* _Task item_
Without leaving anything out, print every line of the data.

* _Provided data_
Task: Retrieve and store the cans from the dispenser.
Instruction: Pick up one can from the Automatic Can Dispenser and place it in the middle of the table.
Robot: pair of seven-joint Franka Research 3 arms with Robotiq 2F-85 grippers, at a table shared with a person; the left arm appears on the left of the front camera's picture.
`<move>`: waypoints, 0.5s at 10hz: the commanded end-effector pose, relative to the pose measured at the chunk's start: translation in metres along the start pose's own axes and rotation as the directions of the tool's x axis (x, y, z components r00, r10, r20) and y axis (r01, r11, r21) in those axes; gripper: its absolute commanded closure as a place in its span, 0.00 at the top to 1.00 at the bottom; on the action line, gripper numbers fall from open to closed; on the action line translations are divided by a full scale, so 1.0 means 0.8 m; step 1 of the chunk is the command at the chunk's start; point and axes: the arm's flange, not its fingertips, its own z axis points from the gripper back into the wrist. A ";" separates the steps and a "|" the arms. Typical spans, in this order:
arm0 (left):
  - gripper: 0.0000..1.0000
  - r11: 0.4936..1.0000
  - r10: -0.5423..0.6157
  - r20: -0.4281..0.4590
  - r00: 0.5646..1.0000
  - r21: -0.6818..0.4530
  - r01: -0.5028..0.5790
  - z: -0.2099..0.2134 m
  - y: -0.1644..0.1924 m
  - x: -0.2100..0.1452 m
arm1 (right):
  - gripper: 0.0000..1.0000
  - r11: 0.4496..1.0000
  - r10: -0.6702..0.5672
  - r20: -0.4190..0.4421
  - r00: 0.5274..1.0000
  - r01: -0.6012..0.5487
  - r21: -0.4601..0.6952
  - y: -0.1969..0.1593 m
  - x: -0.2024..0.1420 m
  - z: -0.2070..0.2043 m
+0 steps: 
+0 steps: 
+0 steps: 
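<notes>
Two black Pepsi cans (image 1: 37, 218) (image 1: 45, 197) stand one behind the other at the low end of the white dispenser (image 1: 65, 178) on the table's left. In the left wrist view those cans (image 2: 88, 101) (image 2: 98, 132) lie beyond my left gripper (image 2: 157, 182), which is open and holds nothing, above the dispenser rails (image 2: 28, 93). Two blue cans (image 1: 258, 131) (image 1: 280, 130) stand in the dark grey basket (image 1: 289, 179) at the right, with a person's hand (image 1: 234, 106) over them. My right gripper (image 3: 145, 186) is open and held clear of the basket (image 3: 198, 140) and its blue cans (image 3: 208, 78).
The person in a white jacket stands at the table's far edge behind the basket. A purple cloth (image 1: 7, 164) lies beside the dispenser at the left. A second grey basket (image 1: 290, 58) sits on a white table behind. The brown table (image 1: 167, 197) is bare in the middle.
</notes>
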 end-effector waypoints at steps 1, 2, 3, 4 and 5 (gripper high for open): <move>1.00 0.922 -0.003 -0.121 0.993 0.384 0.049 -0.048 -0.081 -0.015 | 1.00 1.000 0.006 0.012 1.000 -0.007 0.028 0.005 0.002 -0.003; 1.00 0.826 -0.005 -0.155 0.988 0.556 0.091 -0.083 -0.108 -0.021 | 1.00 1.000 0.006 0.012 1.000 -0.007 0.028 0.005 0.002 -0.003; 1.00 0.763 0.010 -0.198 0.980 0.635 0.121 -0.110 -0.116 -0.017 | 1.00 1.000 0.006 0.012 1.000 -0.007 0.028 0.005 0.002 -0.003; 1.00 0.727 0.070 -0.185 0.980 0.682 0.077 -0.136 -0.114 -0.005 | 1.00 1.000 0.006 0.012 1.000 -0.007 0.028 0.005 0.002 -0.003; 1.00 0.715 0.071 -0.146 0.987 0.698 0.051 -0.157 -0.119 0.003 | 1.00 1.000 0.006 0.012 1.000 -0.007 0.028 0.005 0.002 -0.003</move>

* _Expected answer_
Task: Retrieve and store the cans from the dispenser.
Instruction: Pick up one can from the Automatic Can Dispenser and place it in the middle of the table.
Robot: pair of seven-joint Franka Research 3 arms with Robotiq 2F-85 grippers, at a table shared with a person; the left arm appears on the left of the front camera's picture.
`<move>`: waypoints, 0.5s at 10hz: the commanded end-effector pose, relative to the pose measured at the chunk's start: translation in metres along the start pose's own axes and rotation as the directions of the tool's x axis (x, y, z components r00, r10, r20) and y axis (r01, r11, r21) in those axes; gripper: its absolute commanded closure as a place in its span, 0.00 at the top to 1.00 at the bottom; on the action line, gripper numbers fall from open to closed; on the action line translations are divided by a full scale, so 1.0 means 0.8 m; step 1 of the chunk is the command at the chunk's start; point and axes: the arm's flange, not its fingertips, its own z axis points from the gripper back into the wrist. A ";" separates the steps and a "|" the arms. Typical spans, in this order:
arm0 (left):
  - gripper: 0.0000..1.0000
  - r11: 0.4936..1.0000
  - r10: -0.5423..0.6157
  - r20: -0.4281..0.4590
  - r00: 0.5646..1.0000
  - r21: -0.6818..0.4530
  - r01: -0.5028..0.5790
  - z: -0.2099..0.2134 m
  - y: -0.1644..0.1924 m
  - x: -0.2100..0.1452 m
arm1 (right):
  - gripper: 0.0000..1.0000
  - r11: 0.4496..1.0000
  - r10: -0.6702..0.5672
  - r20: -0.4190..0.4421
  - r00: 0.5274..1.0000
  - r01: -0.6012..0.5487
  - r21: -0.4601..0.6952
  - y: -0.1969..0.1593 m
  - x: -0.2024..0.1420 m
  - z: -0.2070..0.2043 m
+0 steps: 
+0 steps: 
+0 steps: 
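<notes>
Two black Pepsi cans (image 1: 37, 218) (image 1: 45, 197) stand one behind the other at the low end of the white dispenser (image 1: 65, 178) on the table's left. In the left wrist view those cans (image 2: 88, 101) (image 2: 98, 132) lie beyond my left gripper (image 2: 157, 182), which is open and holds nothing, above the dispenser rails (image 2: 28, 93). Two blue cans (image 1: 258, 131) (image 1: 280, 130) stand in the dark grey basket (image 1: 289, 179) at the right, with a person's hand (image 1: 234, 106) over them. My right gripper (image 3: 145, 186) is open and held clear of the basket (image 3: 198, 140) and its blue cans (image 3: 208, 78).
The person in a white jacket stands at the table's far edge behind the basket. A purple cloth (image 1: 7, 164) lies beside the dispenser at the left. A second grey basket (image 1: 290, 58) sits on a white table behind. The brown table (image 1: 167, 197) is bare in the middle.
</notes>
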 end-effector waypoints at steps 1, 2, 3, 4 and 5 (gripper high for open): <move>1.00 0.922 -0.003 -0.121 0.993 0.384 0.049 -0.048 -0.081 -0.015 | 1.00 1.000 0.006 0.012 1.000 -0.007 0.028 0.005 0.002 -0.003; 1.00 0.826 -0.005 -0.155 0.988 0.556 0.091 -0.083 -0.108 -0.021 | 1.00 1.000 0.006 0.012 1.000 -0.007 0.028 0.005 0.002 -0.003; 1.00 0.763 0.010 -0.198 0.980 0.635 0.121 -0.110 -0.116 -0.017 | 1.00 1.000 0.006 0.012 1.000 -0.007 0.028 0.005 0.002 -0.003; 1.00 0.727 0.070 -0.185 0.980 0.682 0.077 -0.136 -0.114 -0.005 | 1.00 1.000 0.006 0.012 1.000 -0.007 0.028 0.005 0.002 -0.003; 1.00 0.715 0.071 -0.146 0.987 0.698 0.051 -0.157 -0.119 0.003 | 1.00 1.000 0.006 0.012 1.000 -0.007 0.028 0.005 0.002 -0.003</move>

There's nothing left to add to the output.